* What is expected *
In the material below, find the line containing "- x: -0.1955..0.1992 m" and the line containing "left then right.", then reproduce exactly both of them and every line between, and nothing else.

[Opening Supplied information section]

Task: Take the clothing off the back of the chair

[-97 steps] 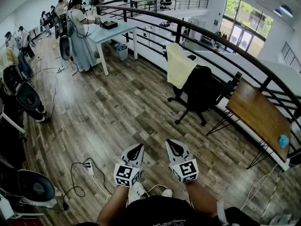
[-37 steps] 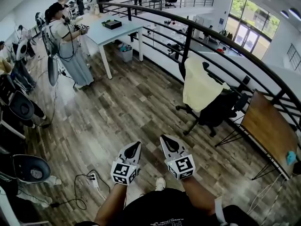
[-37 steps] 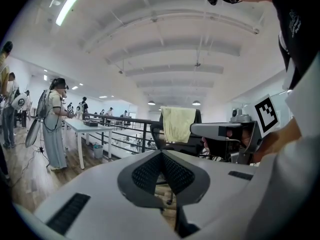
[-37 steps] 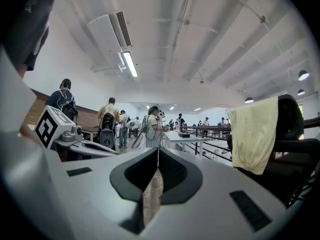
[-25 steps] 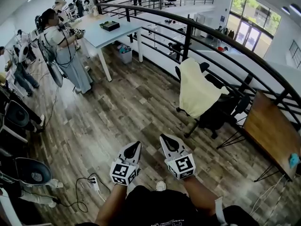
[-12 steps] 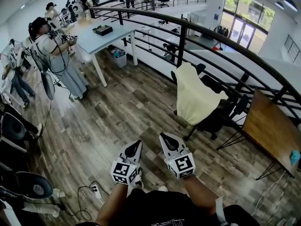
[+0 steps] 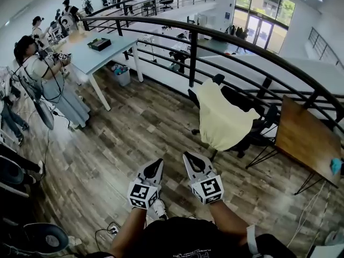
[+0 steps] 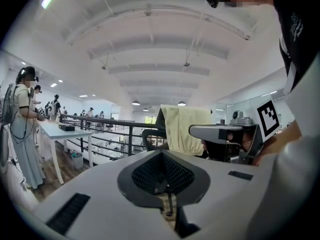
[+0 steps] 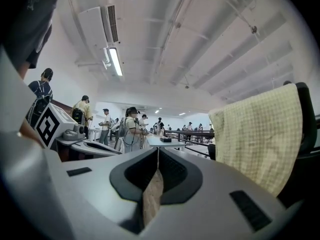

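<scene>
A pale yellow garment (image 7: pixel 223 121) hangs over the back of a black office chair (image 7: pixel 244 123) by the railing, ahead and to the right of both grippers. It also shows as a yellow garment (image 8: pixel 187 128) in the left gripper view and a yellow checked garment (image 9: pixel 260 139) at the right of the right gripper view. My left gripper (image 7: pixel 154 166) and right gripper (image 7: pixel 192 160) are held side by side, level, a short way from the chair. Both are shut with nothing between the jaws.
A black curved railing (image 7: pixel 226 39) runs behind the chair. A wooden table (image 7: pixel 309 138) stands to the right, a light blue table (image 7: pixel 94 50) at the back left. A person (image 7: pixel 45 82) stands at the left, others farther back. Cables and a power strip (image 7: pixel 114 230) lie on the floor.
The chair with the yellow garment has come nearer and lies closer to the middle of the head view. Both grippers keep their side-by-side pose, still shut.
</scene>
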Action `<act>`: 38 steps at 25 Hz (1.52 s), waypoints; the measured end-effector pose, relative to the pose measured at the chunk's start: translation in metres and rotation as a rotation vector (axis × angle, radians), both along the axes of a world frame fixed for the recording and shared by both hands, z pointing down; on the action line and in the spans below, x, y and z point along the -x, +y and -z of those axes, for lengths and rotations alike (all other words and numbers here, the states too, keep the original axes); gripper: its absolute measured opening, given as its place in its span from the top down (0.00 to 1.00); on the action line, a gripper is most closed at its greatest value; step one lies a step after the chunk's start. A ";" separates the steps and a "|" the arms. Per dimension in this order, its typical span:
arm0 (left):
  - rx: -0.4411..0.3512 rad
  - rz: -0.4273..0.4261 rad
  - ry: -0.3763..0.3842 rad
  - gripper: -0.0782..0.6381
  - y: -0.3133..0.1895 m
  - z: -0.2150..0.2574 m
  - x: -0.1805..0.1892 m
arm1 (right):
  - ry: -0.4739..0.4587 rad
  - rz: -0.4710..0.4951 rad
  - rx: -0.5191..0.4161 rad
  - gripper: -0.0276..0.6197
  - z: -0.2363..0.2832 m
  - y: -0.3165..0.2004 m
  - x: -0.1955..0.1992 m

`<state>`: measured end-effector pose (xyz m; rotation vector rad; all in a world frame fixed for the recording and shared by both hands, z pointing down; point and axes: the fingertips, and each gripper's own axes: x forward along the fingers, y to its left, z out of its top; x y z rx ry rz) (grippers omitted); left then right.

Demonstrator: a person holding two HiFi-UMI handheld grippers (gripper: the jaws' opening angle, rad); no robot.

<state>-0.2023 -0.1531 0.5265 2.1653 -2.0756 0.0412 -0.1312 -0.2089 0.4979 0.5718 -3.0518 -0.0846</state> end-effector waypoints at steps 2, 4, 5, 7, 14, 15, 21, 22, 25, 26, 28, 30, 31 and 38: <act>0.001 -0.030 -0.003 0.87 -0.011 0.000 0.006 | 0.004 -0.027 0.007 0.92 0.000 -0.009 0.006; 0.010 -0.056 -0.007 0.87 -0.016 -0.004 0.009 | 0.010 -0.045 0.017 0.92 -0.004 -0.011 0.006; 0.012 -0.068 -0.006 0.87 -0.017 -0.005 0.010 | 0.009 -0.054 0.016 0.92 -0.005 -0.011 0.007; 0.007 -0.095 -0.005 0.87 -0.022 -0.005 0.012 | 0.004 -0.077 0.009 0.92 -0.005 -0.013 0.007; 0.012 -0.206 0.001 0.87 -0.038 -0.009 0.025 | -0.007 -0.204 0.008 0.92 -0.008 -0.026 0.009; 0.013 -0.220 0.006 0.87 -0.040 -0.009 0.025 | -0.004 -0.220 0.009 0.92 -0.009 -0.026 0.008; 0.008 -0.339 -0.002 0.87 -0.054 -0.004 0.018 | 0.014 -0.320 -0.013 0.92 -0.009 -0.028 -0.005; 0.006 -0.356 -0.005 0.87 -0.056 -0.004 0.014 | 0.013 -0.337 -0.011 0.92 -0.010 -0.027 -0.010; 0.000 -0.392 -0.009 0.87 -0.063 -0.001 0.003 | 0.014 -0.373 -0.004 0.92 -0.010 -0.025 -0.025; -0.001 -0.399 -0.008 0.87 -0.066 0.001 0.000 | 0.015 -0.382 -0.004 0.92 -0.010 -0.026 -0.029; 0.000 -0.406 -0.001 0.87 -0.071 0.003 -0.005 | 0.018 -0.392 -0.012 0.92 -0.006 -0.028 -0.035; -0.004 -0.428 0.018 0.87 -0.073 0.007 -0.012 | 0.018 -0.401 -0.027 0.92 -0.001 -0.030 -0.041; -0.010 -0.446 0.026 0.87 -0.074 0.009 -0.018 | 0.017 -0.410 -0.033 0.92 0.001 -0.032 -0.045; -0.014 -0.441 0.033 0.87 -0.086 0.019 -0.041 | 0.008 -0.457 -0.033 0.92 0.003 -0.041 -0.074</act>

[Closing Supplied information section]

* Answer box *
  - x: -0.1955..0.1992 m

`<state>`: measured end-effector pose (xyz m; rotation vector rad; all in a world frame fixed for the recording and shared by both hands, z pointing down; point and axes: the fingertips, and each gripper's own axes: x forward along the fingers, y to its left, z out of its top; x y z rx ry rz) (grippers omitted); left then right.

No more output will be produced.